Deadpool: la recensione di Andrea Facchin
telegram

Deadpool: la recensione di Andrea Facchin

Deadpool: la recensione di Andrea Facchin

Ci voleva. Anzi, uno come Deadpool era proprio necessario per l’intero filone dei superhero movies che finalmente, con il film di Tim Miller, regala qualcosa di nuovo. Il divieto ai minori di 18 anni in America non ha impedito al cinecomic di registrare un esordio da record (150 milioni di dollari): perché? Anzitutto, perché Deadpool è sì un “supereroe per adulti”, ma anche per ragazzi. Offre uno spettacolo per cui i teenager non possono non godere (azione vorticosa, sesso, volgarità, violenza grafica e splatter e doppi sensi a iosa) e una serie di riferimenti (dai gadget più nerd a cantanti e gruppi musicali) che attingono dalla pop culture di più generazioni, e quindi anche da quella dei trentenni di oggi (o dei genitori).

Non è il supereroe a cui siamo abituati, è molto di più: un killer infallibile, letale con le armi ma soprattutto con la parola, più tagliente delle sue katane.
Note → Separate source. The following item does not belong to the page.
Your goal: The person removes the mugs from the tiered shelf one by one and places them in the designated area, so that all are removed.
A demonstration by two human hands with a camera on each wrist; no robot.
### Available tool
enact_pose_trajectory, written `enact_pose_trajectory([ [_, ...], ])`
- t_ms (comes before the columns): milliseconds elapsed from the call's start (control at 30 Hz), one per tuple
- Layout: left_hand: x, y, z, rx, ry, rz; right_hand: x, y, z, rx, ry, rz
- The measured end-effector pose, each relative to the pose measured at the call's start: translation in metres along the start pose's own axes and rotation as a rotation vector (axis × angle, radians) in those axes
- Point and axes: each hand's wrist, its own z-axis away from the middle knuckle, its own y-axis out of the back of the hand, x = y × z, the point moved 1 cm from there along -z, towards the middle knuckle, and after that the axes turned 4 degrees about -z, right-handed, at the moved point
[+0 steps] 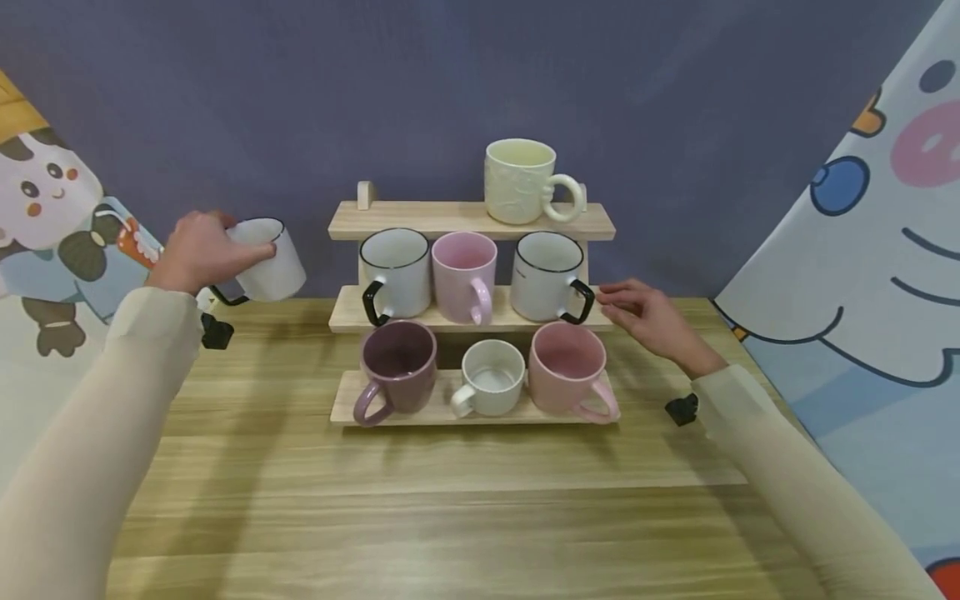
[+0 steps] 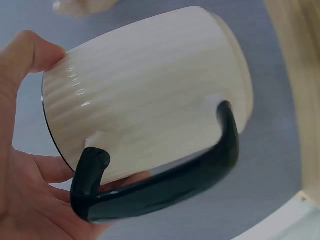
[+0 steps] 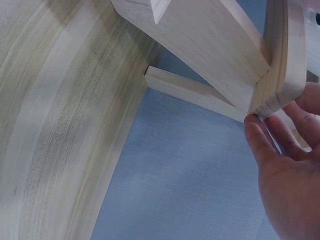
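Observation:
My left hand grips a white mug near its dark rim, off the left side of a three-tier wooden rack. That mug is tilted, and its black handle faces the camera in the left wrist view. My right hand holds the right end of the rack's middle shelf, fingertips against the board's edge. Close to it stands another white mug with a black handle. The middle shelf also bears a light pink mug and a matching white mug.
A pale yellow mug sits toward the right of the top shelf. Along the bottom shelf stand a purple mug, a small white cup and a pink mug. The rack rests on a wood-grain table before a blue-grey wall.

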Motion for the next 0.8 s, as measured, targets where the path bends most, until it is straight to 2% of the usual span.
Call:
enact_pose_trajectory([
  [167, -0.012, -0.021, -0.001, 0.002, -0.013, 0.004, -0.001, -0.001, -0.001, 0.0, 0.021, 0.004],
  [367, -0.021, -0.042, -0.003, -0.038, -0.02, 0.012, -0.003, -0.002, 0.0, 0.007, 0.061, -0.004],
  [533, -0.019, -0.057, -0.005, -0.067, -0.017, 0.009, -0.003, -0.001, 0.0, 0.006, 0.055, 0.004],
  [700, -0.015, -0.075, -0.009, -0.129, -0.022, 0.004, -0.003, 0.0, 0.001, 0.019, 0.038, 0.014],
  [800, -0.016, -0.085, -0.01, -0.134, -0.014, -0.003, -0.003, -0.002, 0.001, 0.016, 0.034, 0.013],
])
Fatta eccezione per l’Iron Man di Robert Downey Jr. (e in parte i Guardiani della Galassia di James Gunn, Star Lord e Rocket su tutti), nessun altro personaggio di questo panorama ha la lingua lunga come l’alter ego di Wade Wilson. Una caratteristica dai contorni quasi tarantiniani che deflagra nella rottura della quarta parete, ossia nei momenti in cui il protagonista parla direttamente con lo spettatore (e credeteci, lo fa in qualsiasi situazione). Deadpool è quasi interamente costruito su questa tecnica narrativa – da sempre il marchio di fabbrica anche della versione a fumetti, in cui la pagina viene metaforicamente sfondata -, sempre funzionale e mai fine a se stessa.

Sin dall’inizio Ryan Reynolds – perfetto per il ruolo – agisce a piacimento dentro e fuori dallo schermo, manovra la macchina da presa e si prende libertà espressive (e mimiche) il cui significato va ben al di là del politicamente scorretto. Parliamo di un linguaggio metacinematografico, profondamente citazionista, autoreferenziale e autoironico, parodistico sin dai titoli di testa, anche nei confronti del suo stesso universo di riferimento. Non c’è solo irriverenza alla base delle battute sull’X-Men Saga, i cui rappresentanti qui sono Colosso e Testata Mutante Negasonica, ma pure tanta intelligenza. Perché ciò che Deadpool critica del franchise di Bryan Singer (caos di linee temporali in primis), in fondo l’ha pensato ognuno di noi almeno una volta, seppur con toni più leggeri.

Il film, dunque, rivoluziona il panorama dei film sui supereroi? Non del tutto, ma dimostra come sia ormai un limite continuare a insistere su chi, tra i team Marvel/Disney e DC Comics/Warner, produca i cinecomic migliori. Quella di Miller e soci, alla pari dei Daredevil e Jessica Jones televisivi, è un’ulteriore dimostrazione di come il mondo dei supereroi possieda molteplici varianti di racconto che Hollywood, andando al di là delle logiche produttive e di mercato, farebbe bene ad abbracciare più spesso, per staccarsi da quell’intrattenimento per famiglie (leggasi PG-13) in cui si è ormai cristallizzato. Non è una rivoluzione totale, ma un messaggio da comprendere e saper gestire per intraprendere una nuova strada, senza imboccare il sentiero della mera emulazione. Di Deadpool ne basta (e avanza) uno.

Leggi la trama e guarda il trailer

Mi piace:
Il citazionismo estremo, la parodia, l’irriverenza: funziona tutto.

Non mi piace:
Dal vortice di riferimenti, parole e doppi sensi, qualcuno potrebbe uscire un po’ stordito.

Consigliato a chi:
Da tempo cerca qualcosa di nuovo in un cinecomic.